3.4.4. Discrete kinetic models for transport

Background and Objectives: Discrete kinetic simulations may provide an alternative mesoscale type of description of the transport properties of complex physical systems. The main unknown is a particle distribution function, which obeys a suitably chosen kinetic equation, while the bulk quantities of practical interest are obtained by taking moments of the distribution function. The benefit of this description, compared to the more traditional micro- and macro-scopic approaches, is due to the fact that physics, at particle level, may be investigated with moderate computational effort. This activity aims to develop kinetic computer codes capable to simulate in a computationally efficient manner non-linear resistive MHD flows and vacuum systems in fusion devices.

Work performed in year 2009 (in co-operation with the Institutes indicated):

All the objectives set for 2009 have been successfully fulfilled and some additional work not initially scheduled has been performed. It is pointed out that all simulation work presented here is based on kinetic theory and it is valid in the whole range of the Knudsen under any vacuum conditions which is the case in the vacuum systems of DT fusion machines such as ITER and DEMO.

  1. Extending our previous work with monoatomic rarefied gases, the flow of gaseous mixtures through ducts of various cross sections has been investigated. The composition of the mixture is consisting of hydrogen and helium, which are the two species with the largest concentrations in the exhaust vacuum systems of DT fusion reactors. The formulation of the problem is based on the McCormack kinetic model and it is valid under low, medium and high vacuum conditions.
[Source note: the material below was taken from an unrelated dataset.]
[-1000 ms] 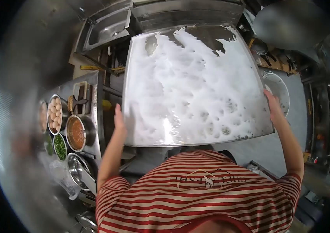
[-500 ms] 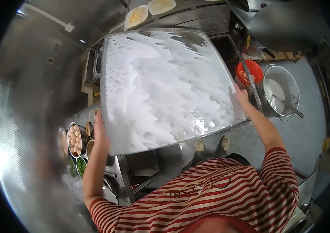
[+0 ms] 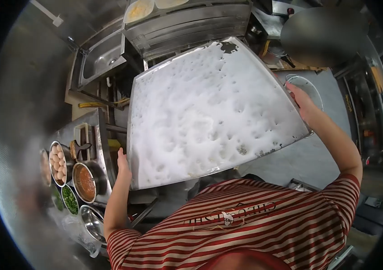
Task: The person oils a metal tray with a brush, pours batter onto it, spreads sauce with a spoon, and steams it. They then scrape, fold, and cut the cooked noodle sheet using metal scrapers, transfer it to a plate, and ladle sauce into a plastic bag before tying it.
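Note:
A large, shallow rectangular metal tray [image 3: 132,130] is held up in front of my body, tilted. A thin white liquid layer [image 3: 200,117] coats nearly all of it, with small pits and a bare dark patch at the far right corner. My left hand [image 3: 123,165] grips the tray's left edge near the front corner. On the right edge, my right hand [image 3: 302,102] has hold of the rim. Fingers of both hands are partly hidden by the tray.
To the left stand bowls of eggs [image 3: 57,163], chopped greens [image 3: 70,199] and reddish sauce [image 3: 85,182], plus a metal bowl [image 3: 93,222]. A sink [image 3: 103,58] lies at far left. Beyond my right hand, a large pot [image 3: 314,90] is partly hidden. Plates [image 3: 138,11] sit at the back.
The white liquid has spread from a streaky layer to cover almost the whole tray. The tray has turned and shifted, now hiding the red bucket and much of the pot; both hands still grip it.

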A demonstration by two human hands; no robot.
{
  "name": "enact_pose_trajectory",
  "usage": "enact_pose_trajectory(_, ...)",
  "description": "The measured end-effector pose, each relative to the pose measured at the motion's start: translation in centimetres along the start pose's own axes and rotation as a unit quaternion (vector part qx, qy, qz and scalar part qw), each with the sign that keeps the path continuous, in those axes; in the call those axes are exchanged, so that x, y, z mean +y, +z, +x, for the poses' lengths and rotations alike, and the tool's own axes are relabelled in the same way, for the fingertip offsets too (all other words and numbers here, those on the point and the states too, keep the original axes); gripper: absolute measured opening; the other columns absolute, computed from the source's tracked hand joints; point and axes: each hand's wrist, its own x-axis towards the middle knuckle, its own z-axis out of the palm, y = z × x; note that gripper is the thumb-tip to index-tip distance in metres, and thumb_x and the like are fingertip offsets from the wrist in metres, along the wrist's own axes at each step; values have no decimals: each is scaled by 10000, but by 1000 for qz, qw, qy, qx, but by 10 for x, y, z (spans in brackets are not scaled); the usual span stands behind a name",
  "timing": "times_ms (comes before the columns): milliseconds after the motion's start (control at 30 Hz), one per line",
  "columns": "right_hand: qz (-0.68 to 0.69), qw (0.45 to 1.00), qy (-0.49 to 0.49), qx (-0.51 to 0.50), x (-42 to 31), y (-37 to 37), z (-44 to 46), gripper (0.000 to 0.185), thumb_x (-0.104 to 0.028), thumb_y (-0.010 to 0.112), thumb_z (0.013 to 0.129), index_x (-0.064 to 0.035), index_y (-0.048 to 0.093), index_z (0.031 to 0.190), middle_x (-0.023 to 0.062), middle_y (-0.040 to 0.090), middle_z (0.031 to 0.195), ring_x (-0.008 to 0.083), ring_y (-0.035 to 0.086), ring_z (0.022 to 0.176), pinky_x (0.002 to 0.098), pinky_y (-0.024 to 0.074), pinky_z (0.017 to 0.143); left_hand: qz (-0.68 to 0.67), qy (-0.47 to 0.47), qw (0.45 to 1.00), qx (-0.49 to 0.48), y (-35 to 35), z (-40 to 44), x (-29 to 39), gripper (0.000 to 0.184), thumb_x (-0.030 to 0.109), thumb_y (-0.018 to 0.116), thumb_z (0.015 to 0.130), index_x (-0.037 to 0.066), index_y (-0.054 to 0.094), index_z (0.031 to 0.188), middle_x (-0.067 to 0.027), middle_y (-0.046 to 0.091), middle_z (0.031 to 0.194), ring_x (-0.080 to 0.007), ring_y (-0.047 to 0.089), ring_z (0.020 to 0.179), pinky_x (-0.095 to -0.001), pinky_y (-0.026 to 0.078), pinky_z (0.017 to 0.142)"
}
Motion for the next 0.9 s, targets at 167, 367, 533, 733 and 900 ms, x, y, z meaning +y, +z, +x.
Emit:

Based on the solution of the problem it is concluded that the gaseous mixtures in the exhaust systems of DT fusion reactors consisting mainly of hydrogen isotopes and helium can be simulated by considering the gas mixture as a single gas with molecules having molecular mass and diameter equal to the average molecular mass and diameter of the species of the mixture. Useful concluding remarks have been also obtained with regard to the effect of the intermolecular potential model and of the gas-surface interaction law. A detailed presentation of all this work may be found in Annex 33.
  2. Also an “in house” algorithm has been developed to solve vacuum gas dynamics flows through channels with cross sections which vary in the flow direction. Such flow configurations are common in fusion related vacuum applications, including the divertor vacuum system, where the pumping network is consisting of pipe elements having various cross sections. The developed methodology and code is applicable to any type of varying cross sections. The whole approach is described in Annex 34 where results are presented for demonstration purposes in the case of a conical pipe element.
    In addition, the applicability of the concept of the hydraulic diameter in the case of rarefied gas flows has been investigated. This is achieved by computing the exact hydraulic diameter of non-circular channels and then the introduced error in this approximation is estimated. It has been shown that in most cases the hydraulic diameter concept may and should be applied in vacuum gas dynamics providing accurate results for engineering purposes. It is argued that the hydraulic diameter concept is more valuable in the case of rarefied flows compared to the case of viscous flows, since in the former one the required computational effort and complexity to obtain reliable results is significantly increased and therefore it is more tractable to use the hydraulic diameter concept in vacuum technological applications. A detailed presentation of all this work may be found in Annex 35.
  3. Finally, the detailed comparative study between the computational results obtained at UoThly and the corresponding experimental data obtained at the TRANSFLOW facility of KIT in the case of channels with finite length has been continued. Researchers from the UoThly team have participated to the experimental work. The simulation work is based on the UoThly “in house” Direct Simulation Monte Carlo (DSMC) probabilistic algorithm for simulating gas flows through orifices and channels. Certain pitfalls both in modelling and experiments which have been observed in the past have been recently circumvented and soon this comparative investigation will be concluded and published. (In co-operation with KIT.).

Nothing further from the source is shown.